StormaticsStormatics

Understanding Disaster Recovery in PostgreSQL

System outages, hardware failures, or accidental data loss can strike without warning. What determines whether operations resume smoothly or grind to a halt is the strength of the disaster recovery setup. PostgreSQL is built with powerful features that make reliable recovery possible.

This post takes a closer look at how these components work together behind the scenes to protect data integrity, enable consistent restores, and ensure your database can recover from any failure scenario.

What is Disaster Recovery?

Disaster Recovery (DR) refers to a set of practices and strategies designed to back up and restore databases in the event of a disaster. In this context, a disaster means any event that renders the entire database environment unusable, such as:

  • Cloud region outages – e.g., when AWS us-east-1 goes down and takes half the internet with it
  • Physical disasters – fire, flood, earthquakes, or even a backhoe cutting fiber lines
  • Catastrophic human error – like a faulty migration that corrupts critical tables
  • Major security incidents – where you must rebuild from known good backups
  • Power outages – extended downtime impacting availability
  • Hardware failures – disks, memory, or server crashes
  • Software failures – bugs, crashes, or corrupted processes
  • Cyberattacks – ransomware, data breaches, or malicious tampering
  • …and whatever else you can’t imagine!

The goal of DR is to ensure that the system can be quickly restored to a normal operational state in the event of an unexpected incident.

The Pillars of Business Continuity: RTO and RPO

Before designing a disaster recovery strategy, we must understand the two metrics that define it:

  • RPO
  • RTO

Recovery Point Objective (RPO) means the maximum amount of data you can afford to lose in case of a failure, measured in time. It answers the question, “When we recover, how far back in time will we be?” If you can only tolerate 5 minutes of data loss, your RPO is 5 minutes. RPO is primarily a Disaster Recovery metric, directly tied to your backup and WAL archiving strategy.
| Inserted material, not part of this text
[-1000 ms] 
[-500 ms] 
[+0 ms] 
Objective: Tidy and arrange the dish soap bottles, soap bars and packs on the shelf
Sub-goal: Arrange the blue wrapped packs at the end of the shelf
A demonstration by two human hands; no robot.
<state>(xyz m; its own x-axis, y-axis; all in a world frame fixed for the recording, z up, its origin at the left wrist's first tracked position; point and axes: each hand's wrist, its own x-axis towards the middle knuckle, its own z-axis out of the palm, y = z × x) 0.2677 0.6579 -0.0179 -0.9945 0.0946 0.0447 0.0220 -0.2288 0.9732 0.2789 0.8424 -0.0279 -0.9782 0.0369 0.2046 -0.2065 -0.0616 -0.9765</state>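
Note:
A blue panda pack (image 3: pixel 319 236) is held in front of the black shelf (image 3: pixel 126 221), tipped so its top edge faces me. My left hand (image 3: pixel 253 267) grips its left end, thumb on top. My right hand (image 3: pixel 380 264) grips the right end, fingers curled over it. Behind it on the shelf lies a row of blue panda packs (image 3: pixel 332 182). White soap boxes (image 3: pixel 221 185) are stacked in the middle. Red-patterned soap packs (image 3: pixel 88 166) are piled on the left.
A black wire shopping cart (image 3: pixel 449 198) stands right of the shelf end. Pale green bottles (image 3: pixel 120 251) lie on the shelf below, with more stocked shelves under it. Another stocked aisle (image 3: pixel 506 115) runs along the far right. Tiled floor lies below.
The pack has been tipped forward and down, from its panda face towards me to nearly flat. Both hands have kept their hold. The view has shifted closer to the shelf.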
Recovery Time Objective (RTO) means the maximum acceptable time to restore service after a failure. It answers, “How long can the application be down?” If you need to be back online in 30 minutes, your RTO is 30 minutes. RTO is primarily a High Availability metric, often addressed through replication and failover mechanisms.

These two metrics are often in tension, and the goal is to bring both RTO and RPO as close to zero as possible.  A low RPO requires frequent backups and robust WAL archiving, which can be costly. A low RTO requires on-demand compute resources and automation, which also adds cost. The art of DR planning is finding the balance between these opposing forces through risk management and cost-efficiency analysis.

The PostgreSQL Evolution

One of the most impressive aspects of Postgres is its flexibility and resilience right out of the box. Back in 2001, Postgres took a major leap forward by introducing crash recovery through Write-Ahead Logging (WAL), a milestone for data durability.

In 2005, the introduction of continuous backup and point-in-time recovery fortified Postgres through online physical backups and WAL archiving, enabling effective disaster recovery. 

Over the following decade, Postgres evolved its continuous backup framework into the sophisticated replication system we know today, purpose-built to meet the high availability demands of modern organizations.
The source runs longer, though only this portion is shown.